Apulée, c’est moi

Enquêtant sur un personnage mort il y a près de deux mille ans, Kebir Ammi s’interroge sur sa propre aventure d’écrivain dans le Maghreb d’aujourd’hui.

Publié le 28 mai 2007 Lecture : 3 minutes.

« Pourquoi, au lieu de couler des jours heureux dans un camping trois étoiles de la côte basque, j’ai accepté de mettre ma science au service de ce Monsieur, de prendre une pelle et une pioche et de l’extraire d’un grenier algérien ? » Kebir Ammi n’en est pas à sa première exhumation de morts célèbres. Il ne peut se résoudre au fait que le monde « n’appartienne qu’au vivant ». Après saint Augustin, l’émir Abdelkader, le voilà décidé à sortir de l’oubli ce « Monsieur », qui n’est autre qu’Apulée de Madaure, mort il y a près de deux mille ans à Carthage. Épicurien, médecin et juriste, l’auteur de L’Âne d’or* fut aussi le premier romancier de l’Algérie de tous les temps.
Pourquoi Apulée ? Parce qu’au lycée Kebir était tombé sur L’Âne d’or dans un rayonnage de livres traitant de cuisine, de pêche et de chasse, qu’il lui donna l’occasion de publier son premier article, narrant l’itinéraire de ce « Maghrébin insolite et singulier », « citoyen de ce pays qui s’étend de Carthage à Rabat ».
Ensuite, il y a eu ce pari : il parlait de la faculté d’aimer et de jouir d’Apulée, lorsque sa muse d’éditrice le mit au défi de rédiger sa biographie afin de montrer que les gens du Maghreb n’ont pas toujours été les barbus et intégristes qui font les ravages que l’on sait. Kebir Ammi comme son éditrice sont persuadés que l’Algérie d’Apulée est aussi celle d’aujourd’hui et que l’Algérien existait bien avant le GIA et la guerre d’Algérie.

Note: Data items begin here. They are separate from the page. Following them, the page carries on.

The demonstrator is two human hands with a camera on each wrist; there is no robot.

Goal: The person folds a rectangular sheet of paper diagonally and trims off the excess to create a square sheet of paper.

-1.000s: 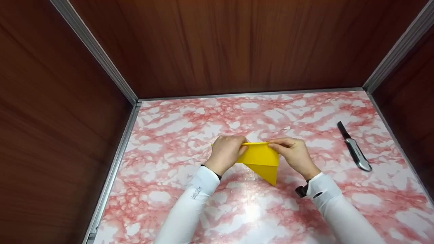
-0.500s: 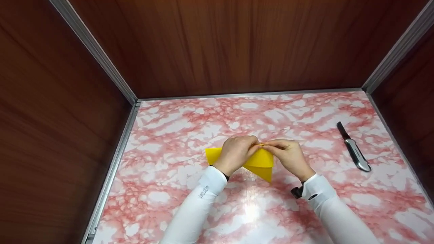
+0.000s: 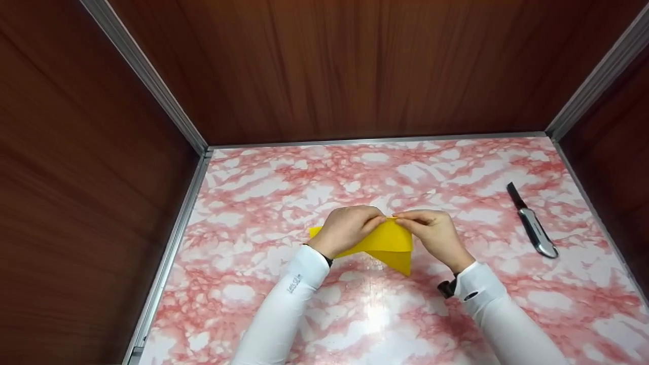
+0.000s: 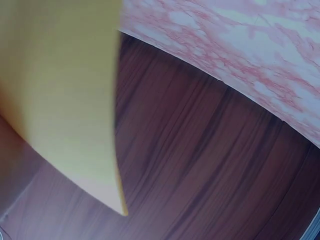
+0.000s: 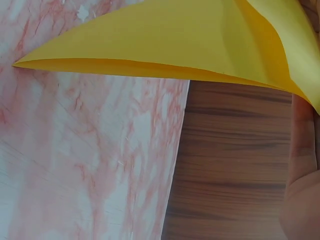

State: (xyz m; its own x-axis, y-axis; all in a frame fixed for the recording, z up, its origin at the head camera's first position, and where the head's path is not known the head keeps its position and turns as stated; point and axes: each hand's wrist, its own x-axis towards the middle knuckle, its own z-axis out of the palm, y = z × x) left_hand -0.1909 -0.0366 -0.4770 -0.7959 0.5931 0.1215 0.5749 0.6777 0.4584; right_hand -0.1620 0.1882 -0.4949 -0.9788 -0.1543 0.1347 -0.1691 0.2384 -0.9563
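Note:
A folded sheet of yellow paper (image 3: 388,238) hangs between the two hands over the middle of the table, a triangular flap pointing down at its right side. My left hand (image 3: 350,228) grips its upper edge and covers part of it; one corner sticks out to the left. Thumb and fingertips of my right hand (image 3: 431,230) pinch the same edge close beside the left thumb. In the left wrist view the paper (image 4: 70,100) fills the left side. Layers of the folded paper (image 5: 150,37) show in the right wrist view, with part of the right hand (image 5: 305,170) at the edge.
A folding knife (image 3: 535,228) with its dark blade out lies at the right of the red-and-white marbled table (image 3: 263,203). Wood-patterned panels (image 3: 324,71) in metal framing stand at the back and both sides.
My left hand has slid right along the paper's top edge, close to the right hand, uncovering the left corner. The right hand shifted slightly left. The knife lies as before.

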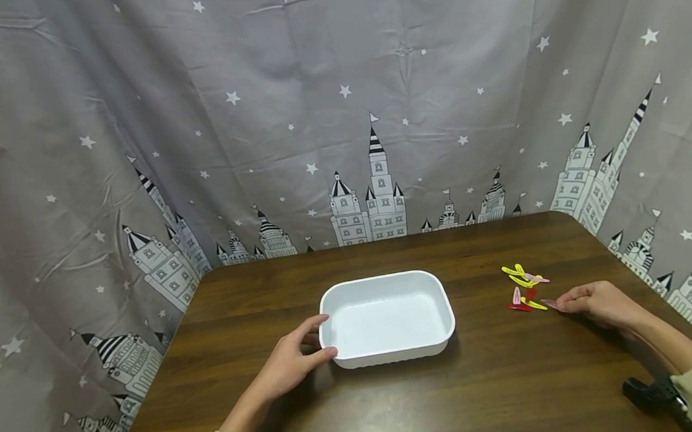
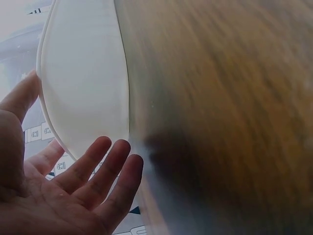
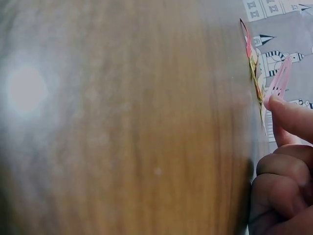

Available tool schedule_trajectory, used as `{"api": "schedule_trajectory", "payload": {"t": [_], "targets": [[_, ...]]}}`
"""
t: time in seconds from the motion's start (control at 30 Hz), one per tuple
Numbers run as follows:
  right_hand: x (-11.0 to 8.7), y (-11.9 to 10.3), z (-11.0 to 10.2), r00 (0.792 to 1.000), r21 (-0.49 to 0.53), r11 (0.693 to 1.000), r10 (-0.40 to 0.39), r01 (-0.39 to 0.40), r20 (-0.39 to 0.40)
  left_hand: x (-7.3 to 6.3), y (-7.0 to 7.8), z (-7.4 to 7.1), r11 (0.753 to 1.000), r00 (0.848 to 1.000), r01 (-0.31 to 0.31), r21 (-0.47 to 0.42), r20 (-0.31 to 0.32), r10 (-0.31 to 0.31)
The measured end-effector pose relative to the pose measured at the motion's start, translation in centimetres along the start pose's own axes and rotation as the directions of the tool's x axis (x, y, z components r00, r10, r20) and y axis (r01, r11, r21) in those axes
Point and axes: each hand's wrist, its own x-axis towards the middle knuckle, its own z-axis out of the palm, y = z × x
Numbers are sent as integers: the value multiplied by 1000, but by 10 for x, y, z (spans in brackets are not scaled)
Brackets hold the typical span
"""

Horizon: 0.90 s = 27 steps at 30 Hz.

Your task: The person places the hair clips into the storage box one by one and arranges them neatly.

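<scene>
Between thumb and fingertips, my right hand (image 1: 595, 303) pinches a pink snap hair clip (image 3: 280, 81), its free end pointing away from the fingers. Just left of that hand lies a loose group of snap hair clips: yellow ones (image 1: 521, 281), red ones (image 1: 519, 308) and pink ones (image 1: 516, 295). A white rectangular tray (image 1: 387, 353) with rounded corners stands at mid-table. My left hand (image 1: 289, 359) rests at its left end, thumb at the near corner and index finger on the rim. In the left wrist view the other fingers lie loosely along the tray's wall.
The dark brown wooden table (image 1: 482, 393) ends at the back against a grey curtain (image 1: 268, 115) printed with stars and castles. Black wrist bands (image 1: 648, 392) show at the cuffs.
</scene>
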Motion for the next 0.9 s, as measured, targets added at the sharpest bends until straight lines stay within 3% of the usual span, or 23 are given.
{"api": "schedule_trajectory", "payload": {"t": [0.3,0.7,0.9], "targets": [[1,-9,-2,1000,6,1000,-19,19,6,0,1,0,1000,1000,12,-7,-6,-12],[6,-34,0,993,-119,987,-114,109,-39,-2,3,5,999,997,33,-41,-71,-36],[8,-46,3,989,-82,988,-136,132,-49,-4,2,5,997,994,47,-53,-93,-52]]}}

Ce ne sera donc pas une biographie classique ni un récit raconté d’un trait, mais « une tentative de biographie », avec de savoureux dialogues, des empoignades entre l’auteur et son personnage, des sauts périlleux entre passé et présent.
Apulée est tour à tour personnage de fiction, alter ego de l’auteur, figure historique, absent et réel, interlocuteur vivant sur les grandes avenues d’Alger ou couché dans la mémoire des siècles, témoin d’un passé à l’épreuve du présent et d’un présent à l’épreuve du passé. « Il apparaît et disparaît comme un djinn dans une bouteille Thermos ». L’auteur a le sentiment de le voir dans les rues d’Annaba, ou non loin de Sidi Bou Saïd. Il s’installe à sa table, commande un verre et lui parle. Il le voit parmi les hittistes, sans boulot et sans avenir. Il lui fait prendre conscience qu’il peut passer pour un terroriste, qu’on peut l’accuser de transporter des bombes pour faire sauter l’Amérique, qu’il risque de faire les frais d’une fatwa, etc.

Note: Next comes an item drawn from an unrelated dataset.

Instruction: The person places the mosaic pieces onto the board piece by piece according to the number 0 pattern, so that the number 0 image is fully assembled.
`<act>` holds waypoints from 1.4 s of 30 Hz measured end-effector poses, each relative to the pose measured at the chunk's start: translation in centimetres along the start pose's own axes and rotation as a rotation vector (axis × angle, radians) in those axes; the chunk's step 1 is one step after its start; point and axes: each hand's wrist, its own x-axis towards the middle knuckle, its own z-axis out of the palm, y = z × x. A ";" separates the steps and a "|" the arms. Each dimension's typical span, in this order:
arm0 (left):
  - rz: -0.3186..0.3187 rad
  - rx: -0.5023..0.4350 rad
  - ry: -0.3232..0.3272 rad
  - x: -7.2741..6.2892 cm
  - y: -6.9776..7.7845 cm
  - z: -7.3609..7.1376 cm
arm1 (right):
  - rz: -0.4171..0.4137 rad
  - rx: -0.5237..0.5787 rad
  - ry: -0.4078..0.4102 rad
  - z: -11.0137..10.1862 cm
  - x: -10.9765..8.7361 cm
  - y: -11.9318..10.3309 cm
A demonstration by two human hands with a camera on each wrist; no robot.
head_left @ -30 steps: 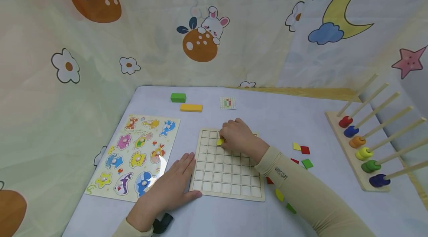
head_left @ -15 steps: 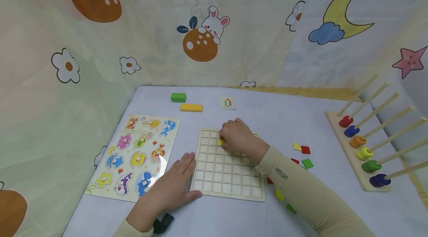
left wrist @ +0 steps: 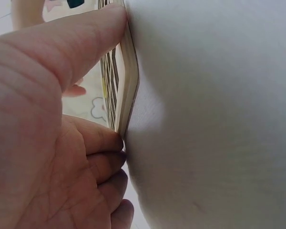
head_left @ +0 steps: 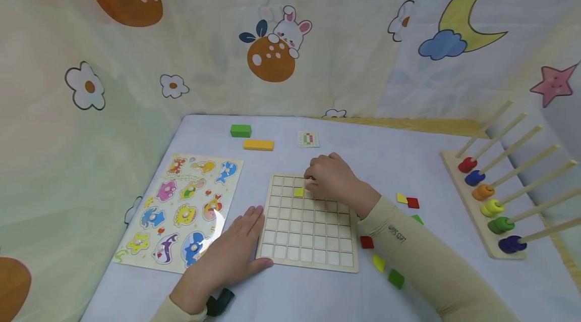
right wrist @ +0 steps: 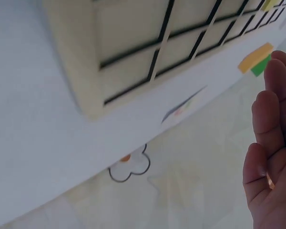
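A pale wooden grid board lies in the middle of the table in the head view. One yellow square tile sits in a cell near its top. My left hand lies along the board's left side with fingers extended; its thumb touches the lower left corner, and the left wrist view shows fingertips at the board's edge. My right hand hovers over the board's top right part, fingers loosely bent, just right of the yellow tile. In the right wrist view its fingers show nothing held.
Right of the board lie loose tiles, including a red tile and a green tile. Behind it are a pattern card, a green block and an orange block. An animal puzzle lies left, a bead rack right.
My right hand has let go of the yellow tile and moved a little right and away, leaving that tile in the grid. The left hand stays at the board's edge.
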 end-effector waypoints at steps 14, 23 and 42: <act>-0.010 0.009 0.000 0.0 0.0 -0.3 | 0.120 -0.012 0.052 -3.2 -3.3 4.4; -0.015 0.007 -0.006 -0.2 0.0 -0.3 | 0.251 0.012 0.040 -4.2 -6.2 7.1; -0.014 0.006 -0.009 0.1 0.1 -0.2 | 0.431 0.021 -0.015 -4.4 -11.1 11.0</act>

Prétexte pour un voyage dans le Maghreb d’aujourd’hui, ce livre d’un genre étrange pose sans cesse la question : que ferait Apulée dans l’Algérie actuelle, que penserait-il des « saboteurs qui s’appliquent avec tant de soin à détruire le pays ». Il dirait sa rage et son impuissance. D’où ce constat lucide et sans illusion : « L’Algérie, ça vous vaccine du pire, c’est ce qui peut arriver de plus horrible au fils de l’Homme. »

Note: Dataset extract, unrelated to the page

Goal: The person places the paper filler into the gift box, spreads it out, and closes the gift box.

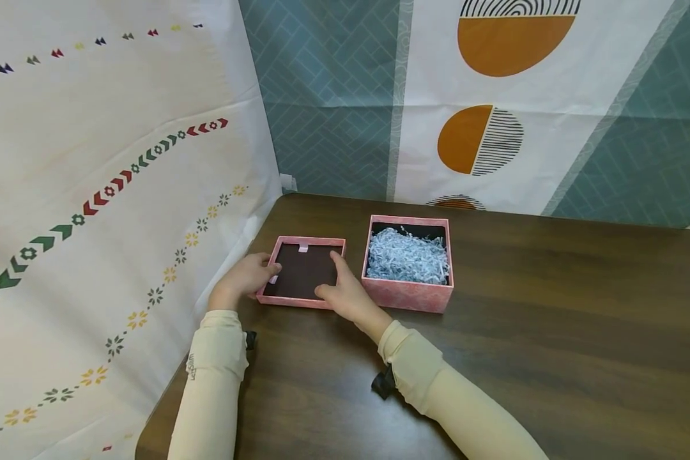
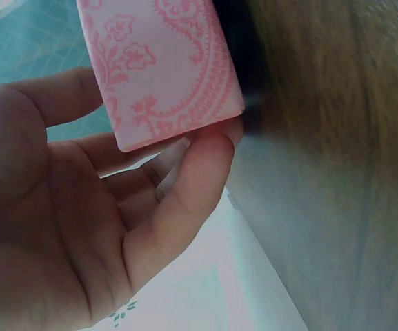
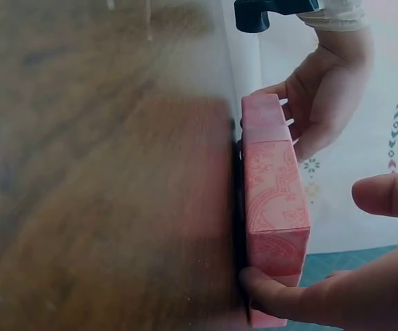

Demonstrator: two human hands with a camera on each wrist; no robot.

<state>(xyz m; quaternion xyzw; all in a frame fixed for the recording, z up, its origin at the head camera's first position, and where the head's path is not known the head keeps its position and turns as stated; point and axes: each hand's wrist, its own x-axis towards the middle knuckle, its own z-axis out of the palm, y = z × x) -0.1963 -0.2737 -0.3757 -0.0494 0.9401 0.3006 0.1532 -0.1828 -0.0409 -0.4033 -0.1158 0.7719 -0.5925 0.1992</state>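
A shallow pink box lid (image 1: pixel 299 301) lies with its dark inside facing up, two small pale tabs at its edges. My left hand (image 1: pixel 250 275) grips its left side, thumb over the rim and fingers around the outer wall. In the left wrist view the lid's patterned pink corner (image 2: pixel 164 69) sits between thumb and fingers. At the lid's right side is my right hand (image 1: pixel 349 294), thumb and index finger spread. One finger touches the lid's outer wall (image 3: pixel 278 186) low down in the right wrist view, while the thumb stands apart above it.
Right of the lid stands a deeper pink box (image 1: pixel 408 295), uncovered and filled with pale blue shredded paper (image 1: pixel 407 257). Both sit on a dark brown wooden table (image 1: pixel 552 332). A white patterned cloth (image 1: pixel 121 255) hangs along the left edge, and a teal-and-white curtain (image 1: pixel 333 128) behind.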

À l’instar de Mauriac qui disait que, « pour tenter l’approche d’un disparu depuis des siècles, la route la meilleure passe par vous-même », l’auteur parle également de ce qui le hante au plus intime, l’aventure de l’écriture. Est-ce une folie que d’évoquer ce personnage dont les Algériens se fichent comme de l’an quarante ? Ne faut-il pas rendre les armes dans une région peuplée de candidats à l’exil et de consommateurs de produits de fausse nécessité ?
Au final, on l’aura compris, peu de choses sur Apulée, mais un questionnement pertinent sur l’épreuve d’être écrivain et arabe aujourd’hui !

* L’Ane d’or ou Les Métamorphoses, éd. Gallimard, collection « Folio ».